INDEX NO. 518051/2020

Date published: Dec 16, 2020

Fact:

The plaintiffs have moved seeking to vacate a confession of judgement filed and seek a preliminary injunction restraining its enforcement. The defendants have cross-moved seeking to dismiss the complaint and for a turnover pursuant to CPLR §5225(a). The motions have been opposed respectively. Papers were submitted by the parties and arguments held. After reviewing all the arguments this court now makes the following determination. On May 29, 2018 the defendants, merchant cash advance funding providers entered into a contract with plaintiffs. Pursuant to the agreement the defendants purchased $1,662,500 of plaintiff’s future receivables for $1,250,000. The parties further agreed that the defendants would be able to obtain a weekly amount of $51,953.12 until the amount of $$1,662,500 was fully paid. The plaintiffs argue the contract was really a loan and that  consequently it is not enforceable because it is usurious.
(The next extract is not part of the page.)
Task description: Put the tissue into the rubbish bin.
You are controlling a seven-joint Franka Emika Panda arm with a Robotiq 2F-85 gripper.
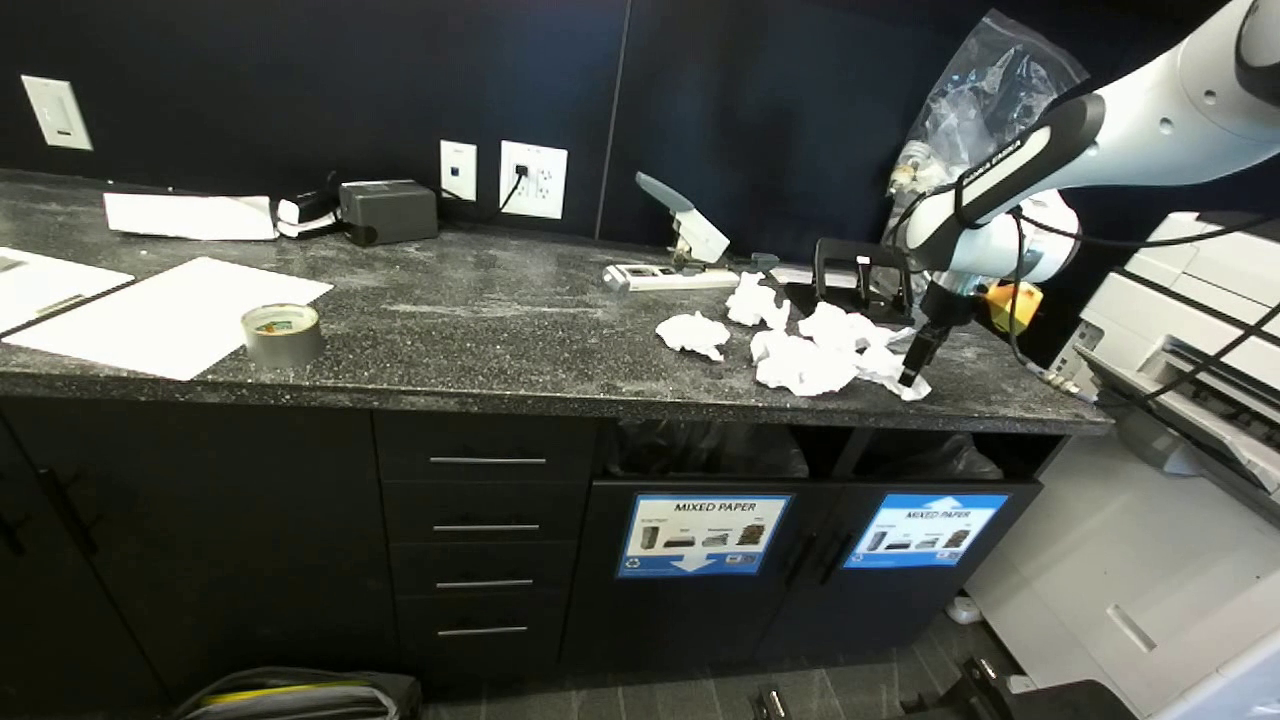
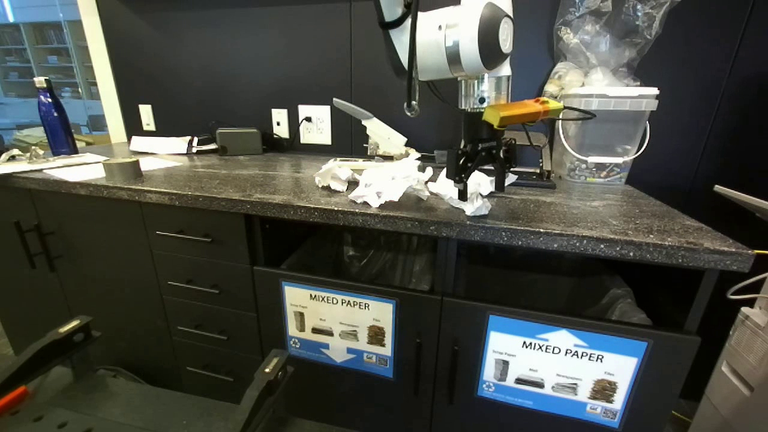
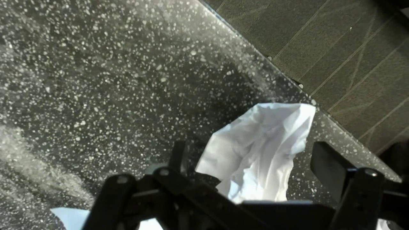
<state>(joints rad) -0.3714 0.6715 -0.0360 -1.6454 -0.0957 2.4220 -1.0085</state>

The plaintiffs have thus moved seeking a preliminary injunction to vacate the confession of judgement.

Conclusions of Law:

  • To vacate a judgment based on a confession of judgment, a plenary action must generally be commenced.
  • Plaintiffs argue that the contract was a usurious loan, making it unenforceable.
  • CPLR §6301 allows the court to issue a preliminary injunction if the plaintiff demonstrates a probability of success on the merits, danger of irreparable injury, and a balance of equities in their favor.
  • Plaintiffs must establish that the contract was unenforceable due to usury, incurred in the business of lending money, at least twice the enforceable rate, and resulted in injury to their business or property.
  • The presence of a reconciliation provision in the contract indicates that the agreement is not a loan, as repayment is contingent.
  • However, the reconciliation provision in this case states that the buyer “may” adjust payments, leading plaintiffs to argue it is illusory and renders the contract a loan.
  • Courts have found similar reconciliation provisions to be illusory, indicating a likelihood of success for plaintiffs on the merits.
  • Plaintiffs have demonstrated irreparable harm if the injunction is not granted, as their reputation in the community may be adversely affected.
  • Equities favor plaintiffs based on the facts presented.
  • Defendants’ motion to dismiss the complaint is denied because it alleges recognizable causes of action, including vacatur of the confession of judgment based on usury.
  • The fourth cause of action, labeled as public policy, is not dismissed, but the court does not maintain jurisdiction over it.
  • Defendants’ motion for a turnover of funds is denied due to questions about the validity of claims against the judgment debtors.

Conclusion:

Plaintiffs’ motion for a preliminary injunction is granted, and defendants’ motion to dismiss the complaint and for a turnover of funds is denied. Further discovery may narrow the specific causes of action, and parties can move for further substantive relief after discovery.